• **DIRECTIONS**:
Restate the data below word for word, keeping each line intact.

Start of DATA PROVIDED

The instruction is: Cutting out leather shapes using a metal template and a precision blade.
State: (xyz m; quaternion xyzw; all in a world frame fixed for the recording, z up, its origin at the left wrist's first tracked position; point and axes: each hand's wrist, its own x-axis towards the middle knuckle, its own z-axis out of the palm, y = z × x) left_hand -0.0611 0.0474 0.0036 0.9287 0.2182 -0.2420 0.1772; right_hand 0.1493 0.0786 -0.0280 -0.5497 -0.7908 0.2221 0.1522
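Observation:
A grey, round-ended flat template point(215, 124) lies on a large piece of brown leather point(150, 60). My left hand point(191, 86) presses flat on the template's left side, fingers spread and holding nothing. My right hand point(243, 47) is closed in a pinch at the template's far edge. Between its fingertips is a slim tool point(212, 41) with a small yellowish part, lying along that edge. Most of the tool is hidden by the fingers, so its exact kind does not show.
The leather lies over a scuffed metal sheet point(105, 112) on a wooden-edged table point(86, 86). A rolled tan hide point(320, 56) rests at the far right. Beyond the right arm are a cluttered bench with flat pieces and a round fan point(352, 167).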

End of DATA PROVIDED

• **RESPONSE FOR THIS EXERCISE**:
The instruction is: Cutting out leather shapes using a metal template and a precision blade.
State: (xyz m; quaternion xyzw; all in a world frame fixed for the recording, z up, its origin at the left wrist's first tracked position; point and axes: each hand's wrist, its own x-axis towards the middle knuckle, its own z-axis out of the palm, y = z × x) left_hand -0.0611 0.0474 0.0036 0.9287 0.2182 -0.2420 0.1772; right_hand 0.1493 0.0786 -0.0280 -0.5497 -0.7908 0.2221 0.1522
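Observation:
A grey, round-ended flat template point(215, 124) lies on a large piece of brown leather point(150, 60). My left hand point(191, 86) presses flat on the template's left side, fingers spread and holding nothing. My right hand point(243, 47) is closed in a pinch at the template's far edge. Between its fingertips is a slim tool point(212, 41) with a small yellowish part, lying along that edge. Most of the tool is hidden by the fingers, so its exact kind does not show.
The leather lies over a scuffed metal sheet point(105, 112) on a wooden-edged table point(86, 86). A rolled tan hide point(320, 56) rests at the far right. Beyond the right arm are a cluttered bench with flat pieces and a round fan point(352, 167).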

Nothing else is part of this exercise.